In this step, we expand our analysis by adding article information for each follower. Using the `update_followers_with_articles` function, we retrieve:

- The total number of articles each follower has published (`article_count`).
- A list of article titles for each follower (`article_titles`).
- A unique list of tags across all articles by each follower (`unique_tags`).

This enriched data will allow us to better understand follower engagement and interests based on their content.

In [None]:
if os.path.exists("extended_followers.parquet"):
    # Load followers from the existing Parquet file
    extended_followers_df = pd.read_parquet("extended_followers.parquet")
    print("Loaded followers from extended_followers.parquet")
else:
    # Enrich followers with article information
    extended_followers_df = api_client.update_followers_with_articles(followers_df)
    extended_followers_df.to_parquet("extended_followers.parquet", compression='gzip')
    print("Fetched followers from API and saved to extended_followers.parquet")
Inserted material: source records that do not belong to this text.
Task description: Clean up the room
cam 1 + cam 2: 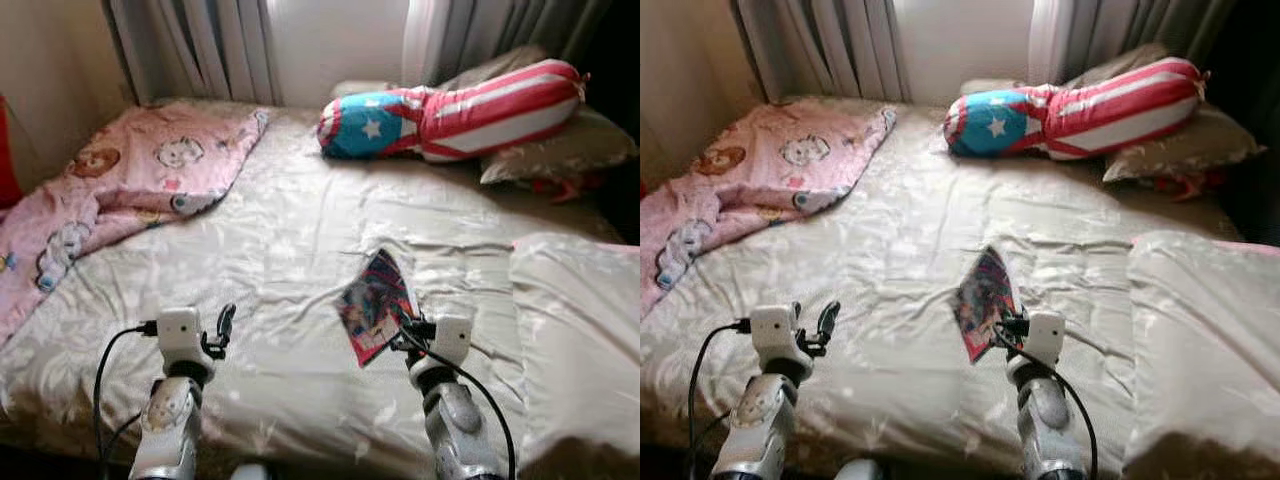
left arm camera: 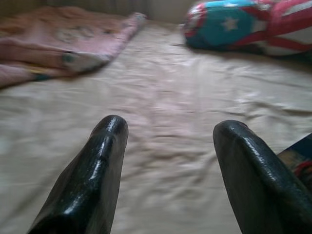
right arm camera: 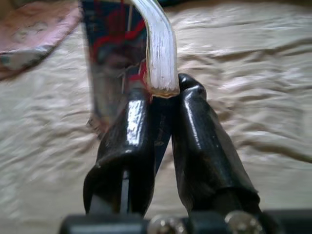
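Right gripper [image 3: 161, 97] was clenched on a colourful comic book [image 1: 375, 303], lifted clear of the beige bedsheet [image 1: 280, 250] near the bed's front edge. The right wrist view showed the book's white page edge curling over the fingers [image 3: 195, 131]. Left gripper [image 2: 168, 146] was spread wide, holding nothing, hovering just above the sheet. Both arms reached forward side by side. Pink blanket [image 1: 120, 180] lay far-left, flag bolster [image 1: 460, 110] at the head.

Bed [image 1: 280, 240]: directly before me.
Blanket [image 1: 120, 180]: on it, far left.
Bolster [image 1: 450, 110]: far right, on pillow [image 1: 570, 150].
Booklet [image 1: 375, 305]: near centre, in my right gripper [image 1: 410, 328].
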`<state>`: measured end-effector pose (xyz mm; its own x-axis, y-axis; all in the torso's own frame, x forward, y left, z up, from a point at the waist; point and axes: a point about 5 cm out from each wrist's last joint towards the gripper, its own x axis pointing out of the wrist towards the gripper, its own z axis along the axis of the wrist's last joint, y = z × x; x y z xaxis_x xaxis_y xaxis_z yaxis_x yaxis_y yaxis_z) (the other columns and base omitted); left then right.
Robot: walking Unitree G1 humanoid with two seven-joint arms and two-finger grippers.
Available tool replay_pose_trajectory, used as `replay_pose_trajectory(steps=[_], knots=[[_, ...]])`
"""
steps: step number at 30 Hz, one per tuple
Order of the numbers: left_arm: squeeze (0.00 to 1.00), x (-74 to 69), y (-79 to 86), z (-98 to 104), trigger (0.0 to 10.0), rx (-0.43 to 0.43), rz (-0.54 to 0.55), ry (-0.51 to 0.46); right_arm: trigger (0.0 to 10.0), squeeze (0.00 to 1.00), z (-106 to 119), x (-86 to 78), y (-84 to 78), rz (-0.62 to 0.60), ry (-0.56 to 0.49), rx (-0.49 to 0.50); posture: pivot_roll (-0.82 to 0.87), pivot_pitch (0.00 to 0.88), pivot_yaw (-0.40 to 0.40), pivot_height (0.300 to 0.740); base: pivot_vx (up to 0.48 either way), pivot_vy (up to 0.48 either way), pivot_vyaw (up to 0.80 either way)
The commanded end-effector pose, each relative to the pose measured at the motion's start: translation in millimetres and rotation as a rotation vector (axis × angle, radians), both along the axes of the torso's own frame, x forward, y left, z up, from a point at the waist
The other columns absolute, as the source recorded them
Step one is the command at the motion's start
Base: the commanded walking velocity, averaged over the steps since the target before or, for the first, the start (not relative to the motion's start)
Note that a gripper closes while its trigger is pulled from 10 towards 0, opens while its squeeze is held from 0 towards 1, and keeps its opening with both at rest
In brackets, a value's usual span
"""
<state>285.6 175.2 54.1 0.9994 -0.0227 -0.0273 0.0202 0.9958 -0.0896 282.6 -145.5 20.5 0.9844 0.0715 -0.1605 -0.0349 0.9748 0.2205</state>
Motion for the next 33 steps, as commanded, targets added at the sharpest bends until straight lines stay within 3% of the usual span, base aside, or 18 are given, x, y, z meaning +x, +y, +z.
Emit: replay_pose_trajectory(steps=[1,3,7,11,13,15,16,19,21,25,33], knots=[[0.0,-0.4,7.4,0,10.0,0.014,0.012,0.005,10.0,0.0,11,7.0,0.0,-0.021,-0.052,0.022,-0.02,0.03,-0.049,0.657,0.0,0.0,0.0],[0.0,-0.3,7.4,1,10.0,0.018,0.011,0.005,10.0,0.0,8,9.4,0.1,-0.031,-0.019,0.088,-0.02,0.03,-0.049,0.657,0.0,0.0,0.0],[0.0,-0.3,7.6,1,10.0,0.02,0.011,0.005,10.0,0.0,6,10.5,0.8,-0.029,-0.003,0.128,-0.02,0.032,-0.045,0.657,0.0,0.0,0.0],[0.0,-1.4,9.1,2,10.0,0.026,0.006,0.001,10.0,0.0,4,15.5,5.6,0.008,0.04,0.264,0.0,0.037,-0.035,0.657,0.0,0.0,0.0],[0.0,-1.4,9.1,2,10.0,0.026,0.006,0.001,10.0,0.0,4,15.5,5.6,0.008,0.04,0.264,0.0,0.037,-0.035,0.657,0.0,0.0,0.0],[0.0,-2.4,10.5,3,10.0,0.034,0.003,-0.001,10.0,0.0,8,20.1,8.9,0.032,0.031,0.43,0.01,0.043,-0.026,0.657,0.0,0.0,0.0],[0.0,-2.4,10.5,3,10.0,0.034,0.003,-0.001,10.0,0.0,8,20.1,8.9,0.032,0.031,0.43,0.01,0.043,-0.026,0.657,0.0,0.0,0.0],[0.0,-5.3,16.7,5,10.0,0.062,-0.005,-0.002,10.0,0.0,1,21.5,-6.3,-0.043,0.066,0.664,0.02,0.065,-0.005,0.657,0.0,0.0,0.0],[0.0,-5.9,17.9,6,10.0,0.066,-0.006,-0.003,10.0,0.0,-2,20.4,-8.6,-0.054,0.078,0.67,0.02,0.065,-0.005,0.657,0.0,0.0,0.0],[0.0,-8.9,22.0,7,10.0,0.085,-0.013,0.002,10.0,0.0,-15,12.6,-22.0,-0.131,0.132,0.839,0.05,0.083,0.01,0.657,0.0,0.0,0.0],[0.0,-20.1,31.2,9,10.0,0.13,-0.028,0.019,10.0,0.0,-32,-0.6,-49.2,-0.382,0.224,0.834,0.09,0.124,0.047,0.657,0.0,0.0,0.0]])
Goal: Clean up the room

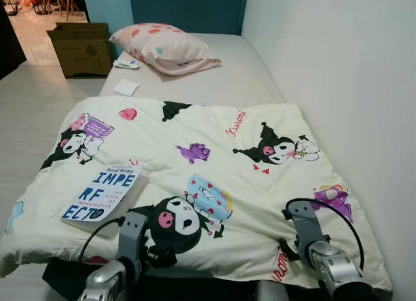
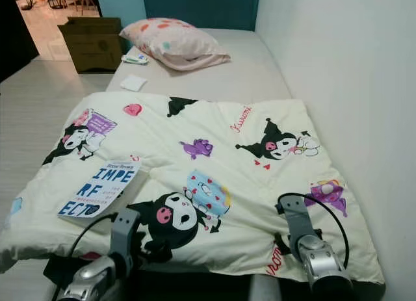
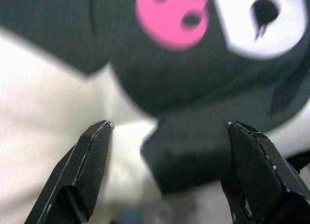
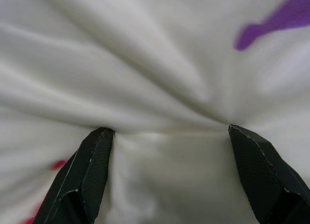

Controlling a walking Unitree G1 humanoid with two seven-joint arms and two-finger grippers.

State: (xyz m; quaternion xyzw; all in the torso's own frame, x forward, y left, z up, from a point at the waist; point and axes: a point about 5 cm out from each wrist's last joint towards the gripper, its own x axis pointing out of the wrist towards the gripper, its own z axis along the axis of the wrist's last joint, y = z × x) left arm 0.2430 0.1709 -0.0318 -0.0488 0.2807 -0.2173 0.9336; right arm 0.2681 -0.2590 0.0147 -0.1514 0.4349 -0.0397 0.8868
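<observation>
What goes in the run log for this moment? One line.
left claw: open at blanket edge | right claw: open, pressing blanket | book: on blanket

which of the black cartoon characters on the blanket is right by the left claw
The big one with the pink skull at the blanket's near edge, just beside the left claw. The other two sit farther up: one near the book, one toward the wall.

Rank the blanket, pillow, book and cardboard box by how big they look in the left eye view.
Largest to smallest:
1. Blanket
2. Pillow
3. Book and cardboard box look about alike; the book lies nearer the camera, so unranked.
</observation>
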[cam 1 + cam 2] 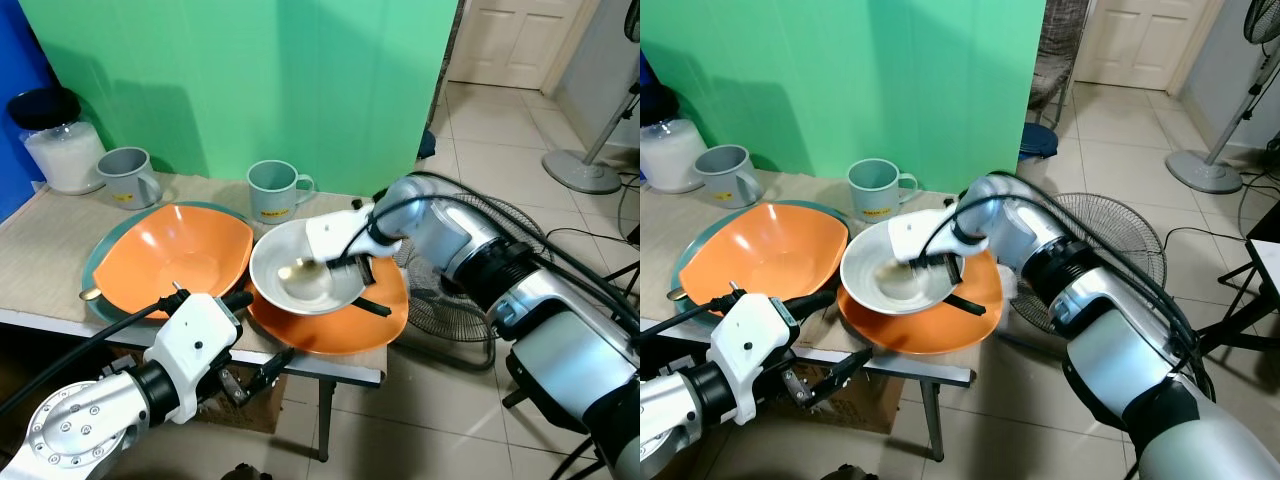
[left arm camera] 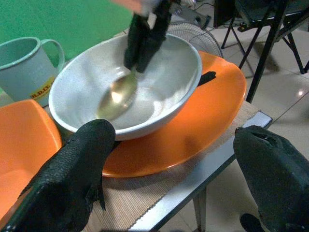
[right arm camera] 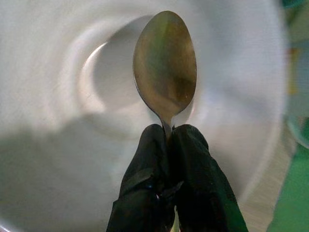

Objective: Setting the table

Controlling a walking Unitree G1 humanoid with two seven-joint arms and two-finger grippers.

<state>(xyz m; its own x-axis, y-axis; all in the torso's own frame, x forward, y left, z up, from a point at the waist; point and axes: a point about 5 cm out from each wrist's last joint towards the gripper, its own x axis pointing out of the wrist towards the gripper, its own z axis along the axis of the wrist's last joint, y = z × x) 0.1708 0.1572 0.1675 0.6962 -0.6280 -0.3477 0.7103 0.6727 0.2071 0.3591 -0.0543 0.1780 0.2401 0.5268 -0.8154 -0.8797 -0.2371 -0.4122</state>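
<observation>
The right gripper (image 3: 166,137) is clamped on the neck of a spoon (image 3: 165,65), fingers pressed together with only the thin handle between them. The spoon's long axis runs in line with the gripper's fingers, and the spoon's bowl end points away from the gripper, down toward the floor of the white bowl (image 1: 275,262). In the left eye view the spoon's bowl end lies toward the robot's left of the gripper and hangs low inside the white bowl; whether it touches the bottom cannot be told.

The white bowl sits on a flat orange plate (image 1: 385,318) at the front edge of the table (image 1: 45,235). A dark object, too unclear to identify, lies on the plate's right side, partly under the bowl's rim. Apart from the spoon, nothing is visible inside the white bowl.

Just beside it, on the robot's left, an orange bowl (image 1: 175,255) rests on a teal plate (image 1: 92,268); its interior looks bare. Two grey mugs (image 1: 275,190) stand behind the bowls, and a white jar with a black lid (image 1: 58,140) stands at the far left corner.

The left gripper (image 2: 178,159) hovers at the table's front edge, fingers spread wide, holding nothing.
</observation>
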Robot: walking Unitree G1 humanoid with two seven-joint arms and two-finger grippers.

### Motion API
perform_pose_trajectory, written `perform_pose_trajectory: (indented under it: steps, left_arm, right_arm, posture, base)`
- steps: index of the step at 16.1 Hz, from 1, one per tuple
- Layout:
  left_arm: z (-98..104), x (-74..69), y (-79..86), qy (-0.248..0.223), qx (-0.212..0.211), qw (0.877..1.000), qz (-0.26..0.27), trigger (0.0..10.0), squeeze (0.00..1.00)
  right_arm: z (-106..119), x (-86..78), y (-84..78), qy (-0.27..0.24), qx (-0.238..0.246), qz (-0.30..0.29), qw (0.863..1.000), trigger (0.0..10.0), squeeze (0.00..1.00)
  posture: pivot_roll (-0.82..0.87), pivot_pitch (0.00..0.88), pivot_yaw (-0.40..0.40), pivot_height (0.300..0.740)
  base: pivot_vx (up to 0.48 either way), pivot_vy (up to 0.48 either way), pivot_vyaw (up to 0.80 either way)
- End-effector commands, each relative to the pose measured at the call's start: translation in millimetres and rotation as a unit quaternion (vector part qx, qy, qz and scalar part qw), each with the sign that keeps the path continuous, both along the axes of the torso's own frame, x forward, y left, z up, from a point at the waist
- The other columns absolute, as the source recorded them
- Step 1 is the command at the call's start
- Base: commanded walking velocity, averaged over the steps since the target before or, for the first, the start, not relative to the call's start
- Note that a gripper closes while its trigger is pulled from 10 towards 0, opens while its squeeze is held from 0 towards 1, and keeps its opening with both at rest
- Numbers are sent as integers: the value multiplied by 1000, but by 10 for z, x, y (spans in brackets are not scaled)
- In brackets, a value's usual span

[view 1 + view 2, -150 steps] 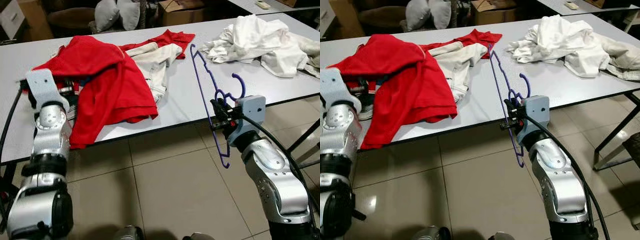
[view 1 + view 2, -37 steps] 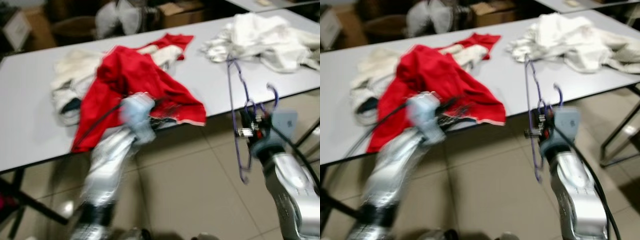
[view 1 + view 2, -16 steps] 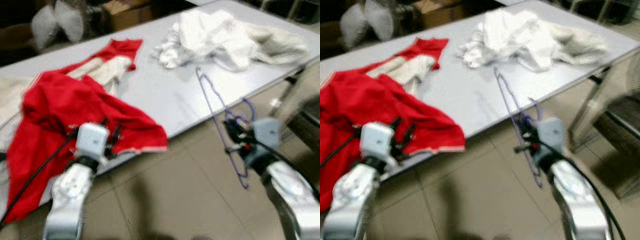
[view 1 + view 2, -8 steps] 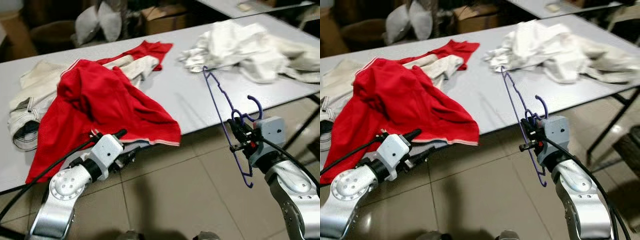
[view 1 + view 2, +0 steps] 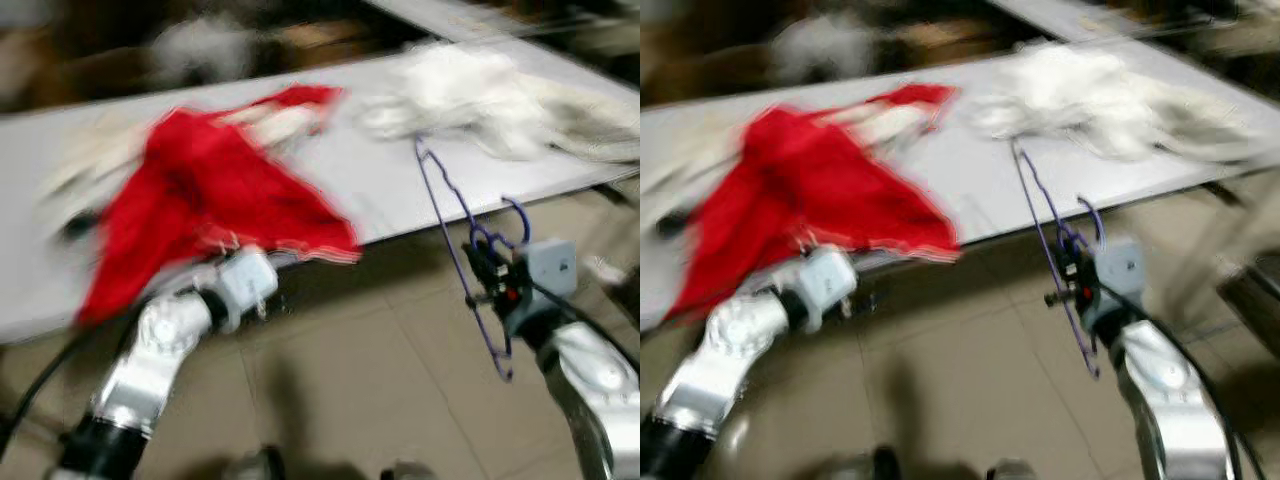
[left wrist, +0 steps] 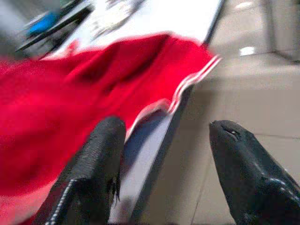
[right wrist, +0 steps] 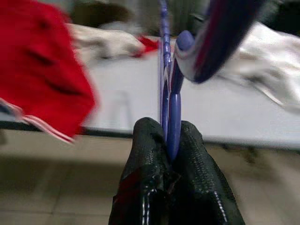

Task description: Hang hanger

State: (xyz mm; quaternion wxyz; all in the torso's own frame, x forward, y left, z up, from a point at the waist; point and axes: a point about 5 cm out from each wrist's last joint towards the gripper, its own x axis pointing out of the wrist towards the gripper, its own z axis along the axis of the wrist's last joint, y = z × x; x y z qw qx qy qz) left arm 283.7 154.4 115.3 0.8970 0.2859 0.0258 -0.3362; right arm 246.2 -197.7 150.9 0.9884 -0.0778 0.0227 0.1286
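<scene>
— Surface? Long pale grey table (image 5: 390, 200), dark edge, running across the head views. Frames blurred.

— What lies on it? Red garment (image 5: 215, 205), spread over the table's left part; one corner with a pale striped hem hangs just past the near edge. In the left wrist view the same red cloth (image 6: 70, 98) drapes to the table edge (image 6: 159, 150).

— Anything else? Cream cloth (image 5: 885, 125) beside and partly under the red one, toward the far side. Heap of white cloth (image 5: 480, 95) at the right end, well apart from the red.

— Below? Beige tiled floor (image 5: 360, 390), glossy.
</scene>
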Motion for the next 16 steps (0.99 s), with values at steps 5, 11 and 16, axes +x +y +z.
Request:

extended_followers_df.head(10)

## Step 4: Enrich Followers Data with Profile Data from Dev.to

In this step, we enhance our follower dataset by including additional profile data scraped from Dev.to:

- **Badges**: List of badges each follower has earned.
- **Comments Count**: Total number of comments written by each follower.
- **Tags Followed**: Number of tags each follower is following.

In [None]:
if os.path.exists("extended_scrapped_followers.parquet"):
    extended_scrapped_followers_df = pd.read_parquet("extended_scrapped_followers.parquet")
    print("Loaded followers from extended_followers.parquet")
else:
    extended_scrapped_followers_df = api_client.update_followers_with_stats(extended_followers_df)
    extended_scrapped_followers_df.to_parquet("extended_scrapped_followers.parquet", compression='gzip')
    print("Fetched followers from API and saved to extended_followers.parquet")

extended_scrapped_followers_df.head(10)